● ABOUT THIS TASK
Please restate, word for word, the lines below that begin at the one with "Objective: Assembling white" and end at the one with "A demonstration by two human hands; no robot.". Leave out all other lines.

+++ RECORDS TO USE

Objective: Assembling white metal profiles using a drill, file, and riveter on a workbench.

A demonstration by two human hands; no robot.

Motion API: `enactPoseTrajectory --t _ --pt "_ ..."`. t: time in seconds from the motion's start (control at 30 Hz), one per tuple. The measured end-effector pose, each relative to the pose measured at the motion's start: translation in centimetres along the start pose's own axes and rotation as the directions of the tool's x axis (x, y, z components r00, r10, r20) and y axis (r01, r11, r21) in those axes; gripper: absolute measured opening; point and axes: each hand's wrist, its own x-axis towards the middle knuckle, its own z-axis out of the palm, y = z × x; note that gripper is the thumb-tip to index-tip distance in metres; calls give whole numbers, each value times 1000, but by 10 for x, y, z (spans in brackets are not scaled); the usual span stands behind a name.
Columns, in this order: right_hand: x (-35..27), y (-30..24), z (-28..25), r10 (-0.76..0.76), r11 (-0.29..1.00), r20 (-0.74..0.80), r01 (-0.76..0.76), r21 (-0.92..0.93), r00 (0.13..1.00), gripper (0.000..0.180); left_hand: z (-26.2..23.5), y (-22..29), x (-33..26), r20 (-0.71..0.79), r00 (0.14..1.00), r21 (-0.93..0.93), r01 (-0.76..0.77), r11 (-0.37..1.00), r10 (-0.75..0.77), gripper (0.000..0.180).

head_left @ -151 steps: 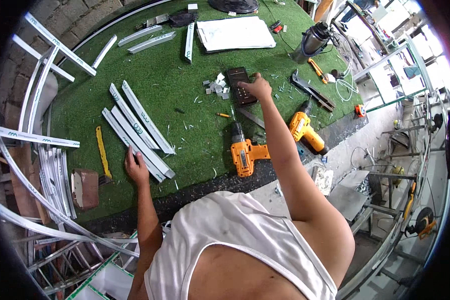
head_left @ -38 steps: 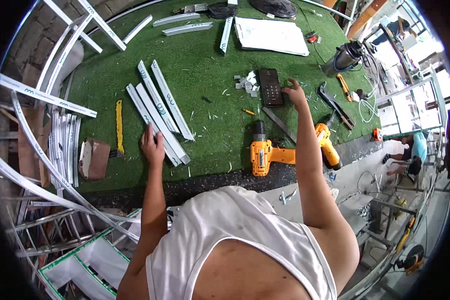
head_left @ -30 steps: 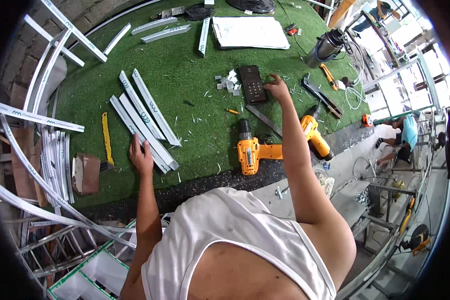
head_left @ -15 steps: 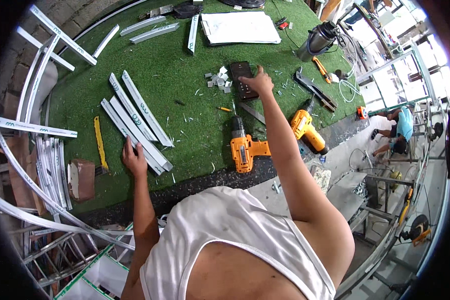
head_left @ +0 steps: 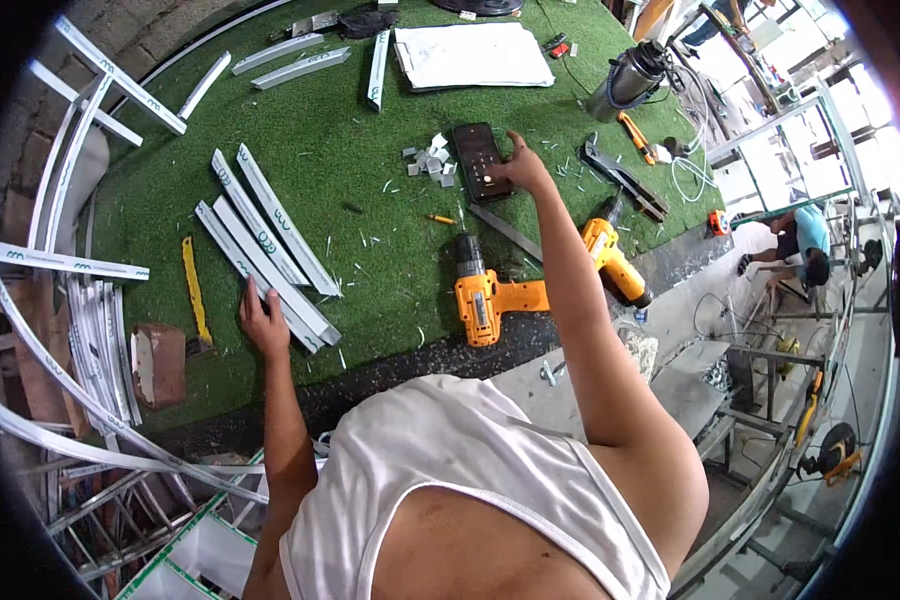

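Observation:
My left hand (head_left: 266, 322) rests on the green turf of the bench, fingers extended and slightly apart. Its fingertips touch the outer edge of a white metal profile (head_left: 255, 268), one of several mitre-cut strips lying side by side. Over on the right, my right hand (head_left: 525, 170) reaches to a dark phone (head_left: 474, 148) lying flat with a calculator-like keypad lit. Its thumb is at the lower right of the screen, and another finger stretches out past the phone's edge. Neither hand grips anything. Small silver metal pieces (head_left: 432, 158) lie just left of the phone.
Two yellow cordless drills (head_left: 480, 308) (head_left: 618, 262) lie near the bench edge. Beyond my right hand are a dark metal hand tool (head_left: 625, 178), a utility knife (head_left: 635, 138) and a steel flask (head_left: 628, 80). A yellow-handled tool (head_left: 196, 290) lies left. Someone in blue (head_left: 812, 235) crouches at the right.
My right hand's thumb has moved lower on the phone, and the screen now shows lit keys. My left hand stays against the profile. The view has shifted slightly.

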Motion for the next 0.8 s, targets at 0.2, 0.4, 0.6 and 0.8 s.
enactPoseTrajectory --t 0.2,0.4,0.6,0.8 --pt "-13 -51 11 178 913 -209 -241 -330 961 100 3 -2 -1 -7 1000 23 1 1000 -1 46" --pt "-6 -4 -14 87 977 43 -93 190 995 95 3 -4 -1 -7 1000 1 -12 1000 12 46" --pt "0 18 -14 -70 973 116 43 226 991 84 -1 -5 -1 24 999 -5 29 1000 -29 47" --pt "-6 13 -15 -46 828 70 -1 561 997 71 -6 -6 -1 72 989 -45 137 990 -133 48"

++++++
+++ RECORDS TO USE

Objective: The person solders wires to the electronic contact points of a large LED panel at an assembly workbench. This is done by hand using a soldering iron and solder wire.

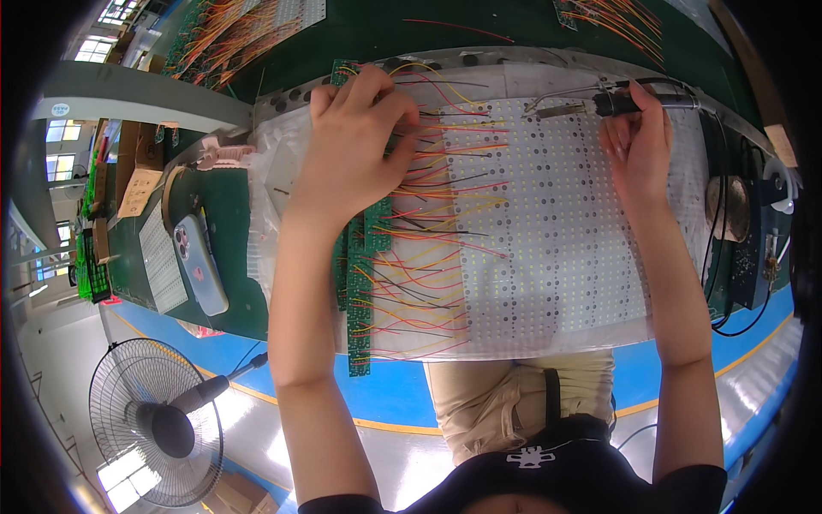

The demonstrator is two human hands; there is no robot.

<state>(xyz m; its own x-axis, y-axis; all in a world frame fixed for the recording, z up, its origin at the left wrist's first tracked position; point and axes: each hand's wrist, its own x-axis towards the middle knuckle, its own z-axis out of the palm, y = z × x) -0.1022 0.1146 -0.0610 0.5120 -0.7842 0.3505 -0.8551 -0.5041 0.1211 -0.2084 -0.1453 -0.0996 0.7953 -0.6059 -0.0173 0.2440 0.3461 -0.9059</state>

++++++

● WRITTEN RESPONSE
Objective: Assembling white metal profiles using a drill, file, and riveter on a workbench.

A demonstration by two human hands; no robot.

No part of the exercise remains unanswered.